Was muss am Abholtag bereitliegen?
- Verordnung einer Krankenbeförderung, falls ausgestellt
- Genehmigung der Krankenkasse, falls im konkreten Fall erforderlich
- Versichertenkarte und gegebenenfalls Zuzahlungsbefreiung
- persönliches Gepäck und benötigte Mobilitätshilfen
- Entlassunterlagen für die Patientin, den Patienten oder die weiterbehandelnde Stelle
- Kontaktdaten der Person, die die Ankunft zu Hause oder in der Einrichtung übernimmt
Medikamente, medizinische Unterlagen und Entlasshinweise werden von Klinik und Patientin beziehungsweise Patient organisiert. Der Fahrdienst übernimmt keine medizinische Kontrolle dieser Unterlagen und keine medizinische Betreuung während der Fahrt.
Was gilt für Verordnung und Kostenübernahme?
Eine Entlassung macht nicht jede beliebige Fahrt automatisch zur Kassenleistung. Die Beförderung muss im Zusammenhang mit einer Leistung der Krankenkasse zwingend medizinisch notwendig sein und das medizinisch notwendige Beförderungsmittel muss passend angegeben sein.
Nach der Krankentransport-Richtlinie können Krankenhäuser im Entlassmanagement eine Krankenbeförderung verordnen. Ob eine vorherige Genehmigung nötig ist, hängt von Behandlungszusammenhang und Beförderungsmittel ab. Lassen Sie unklare Fälle vor der Fahrt von Klinik oder Krankenkasse bestätigen. Mehr zur Kostenfrage steht unter Wer zahlt den Krankentransport?.
Checkliste für Angehörige
- Station fragen, wann die Person wirklich abholbereit sein wird.
- Medizinisch erforderliche Fahrtart und Verordnung klären lassen.
- Fahrdienst mit Station, Ziel, Mobilität, Treppen und Kontaktperson anfragen.
- Kassenweg und mögliche Zuzahlung vor der Fahrt prüfen.
- Zugang und Ansprechpartner am Ziel sicherstellen.
- Änderungen sofort an Station, Fahrdienst und Zielkontakt weitergeben.
Wann ist Nusi Care nicht die richtige Stelle?
Nusi Care ist kein Rettungsdienst und bietet keine medizinisch-fachliche Betreuung während der Fahrt.
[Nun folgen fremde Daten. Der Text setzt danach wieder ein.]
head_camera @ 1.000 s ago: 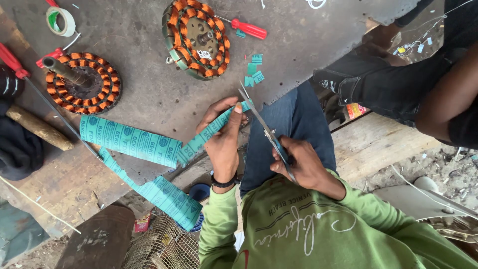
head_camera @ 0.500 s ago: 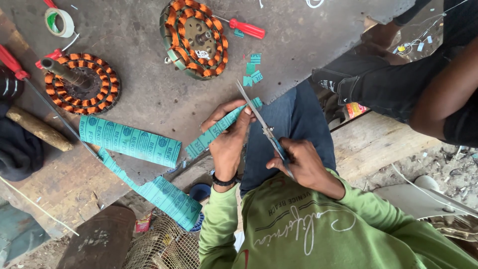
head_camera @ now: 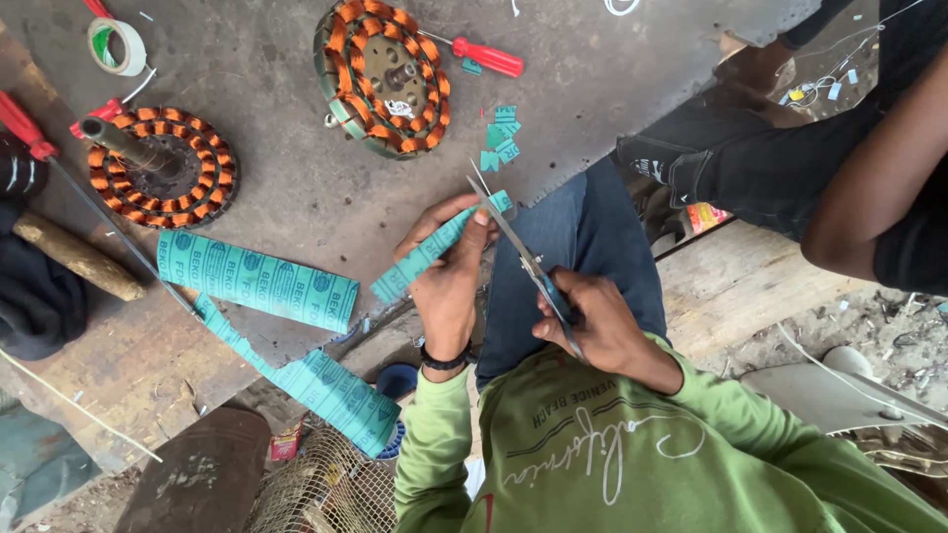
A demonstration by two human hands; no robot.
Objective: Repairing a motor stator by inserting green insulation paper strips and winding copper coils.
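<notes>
My left hand (head_camera: 449, 286) pinches a narrow green strip of insulating paper (head_camera: 420, 262) over the edge of the grey work board (head_camera: 296, 202). My right hand (head_camera: 592, 321) grips the handles of a pair of scissors (head_camera: 513, 237). The blades point up and to the left and meet the strip's upper end beside my left fingertips. Several small green cut pieces (head_camera: 502, 136) lie on the board just above the blades. My blue-jeaned knee (head_camera: 583, 237) is beneath both hands.
Two copper-wound stators (head_camera: 385, 74) (head_camera: 163, 168) lie on the board with a red-handled screwdriver (head_camera: 489, 57), a tape roll (head_camera: 114, 44) and a wider green paper sheet (head_camera: 257, 281). A long green strip (head_camera: 326, 390) hangs off the edge. Another person's arm (head_camera: 879, 188) is at the right.
The scissors' tips have crept slightly up and left along the strip's end. My left fingers have closed more tightly around the strip. Nothing else has moved.
</notes>
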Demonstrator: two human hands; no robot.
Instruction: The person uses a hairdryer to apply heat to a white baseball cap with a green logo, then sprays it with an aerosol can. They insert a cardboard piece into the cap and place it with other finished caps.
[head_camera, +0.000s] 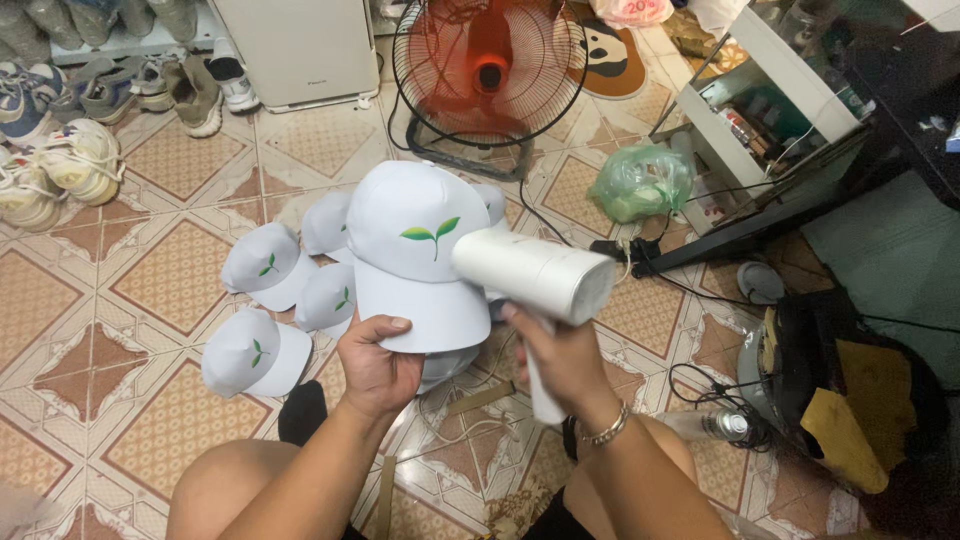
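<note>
Left hand (375, 365) pinches white cap (415, 250) by brim; right hand (560, 355) clenches white dryer (535, 275), nozzle near crown. Risk: close heat could scorch the leaf print (432, 233).

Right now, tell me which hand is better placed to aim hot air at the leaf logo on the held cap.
Right. The right hand grips the white hair dryer, its barrel lying beside the cap's logo. The left hand is busy pinching the cap's brim, so it probably should just keep steadying it.
</note>
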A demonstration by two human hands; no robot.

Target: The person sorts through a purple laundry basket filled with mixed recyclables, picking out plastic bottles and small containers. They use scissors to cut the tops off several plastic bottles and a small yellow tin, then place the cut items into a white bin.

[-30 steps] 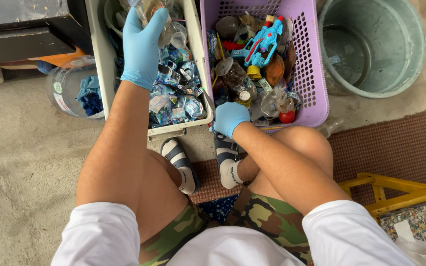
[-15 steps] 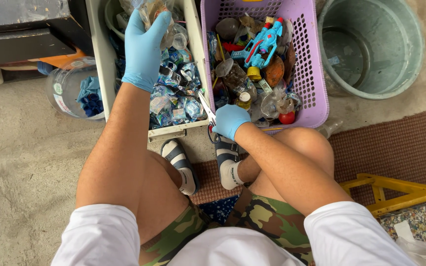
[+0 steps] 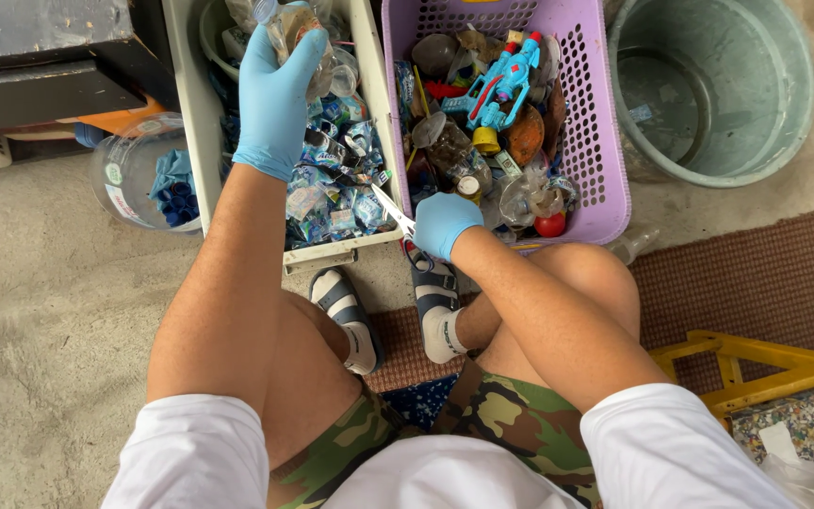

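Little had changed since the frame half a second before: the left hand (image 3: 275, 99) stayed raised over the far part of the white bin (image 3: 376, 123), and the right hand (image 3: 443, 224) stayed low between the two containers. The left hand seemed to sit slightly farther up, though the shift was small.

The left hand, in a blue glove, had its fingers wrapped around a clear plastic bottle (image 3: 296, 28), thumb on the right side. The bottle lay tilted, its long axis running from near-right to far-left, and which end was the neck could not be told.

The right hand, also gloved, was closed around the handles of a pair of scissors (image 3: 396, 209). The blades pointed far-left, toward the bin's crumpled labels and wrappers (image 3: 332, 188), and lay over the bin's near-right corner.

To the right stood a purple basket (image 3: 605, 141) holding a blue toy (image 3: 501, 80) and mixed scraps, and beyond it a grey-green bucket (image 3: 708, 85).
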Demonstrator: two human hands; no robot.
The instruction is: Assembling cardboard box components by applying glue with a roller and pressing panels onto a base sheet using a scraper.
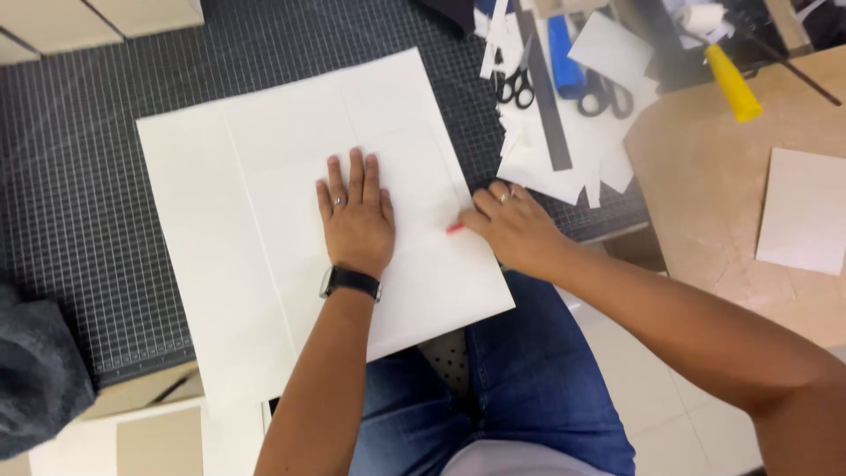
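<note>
Matt paper and board over a gridded mat

I see a large white sheet [264, 220] of smooth, matt paper or thin card under my left hand [355, 216], which wears a black watch with a dull strap. It lies on a dark cutting mat [79, 194] with a fine printed grid, matt and rubbery-looking. Beside it sit brown board [705, 185], dull and slightly mottled, glossy black-handled scissors [515, 88], a shiny yellow plastic piece [734, 84], and blue denim cloth [529, 370].
</note>
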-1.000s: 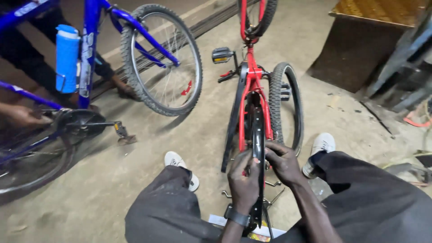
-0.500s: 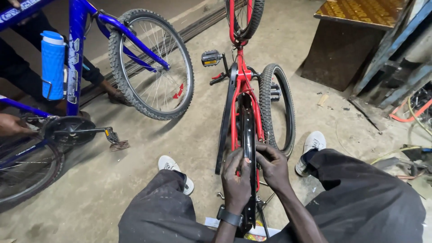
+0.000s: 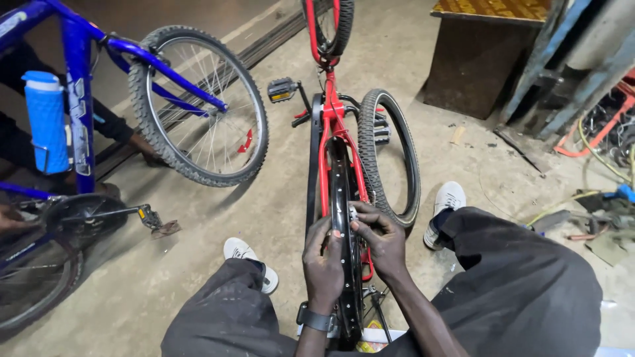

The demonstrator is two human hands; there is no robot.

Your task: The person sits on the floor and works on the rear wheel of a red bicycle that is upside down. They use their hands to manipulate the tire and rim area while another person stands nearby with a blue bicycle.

Bei akuter Verschlechterung informieren Sie sofort das Klinikpersonal; außerhalb der Klinik gilt im Notfall 112. Wenn die Klinik einen KTW vorgibt, muss ein qualifizierter Krankentransport organisiert werden.
Amtliche Quellen und Stand
Geprüft am 3. September 2026 anhand der Krankentransport-Richtlinie des G-BA, insbesondere zu Entlassmanagement, Genehmigung und Inhalt der Verordnung, sowie der KBV-Information zur Krankenbeförderung.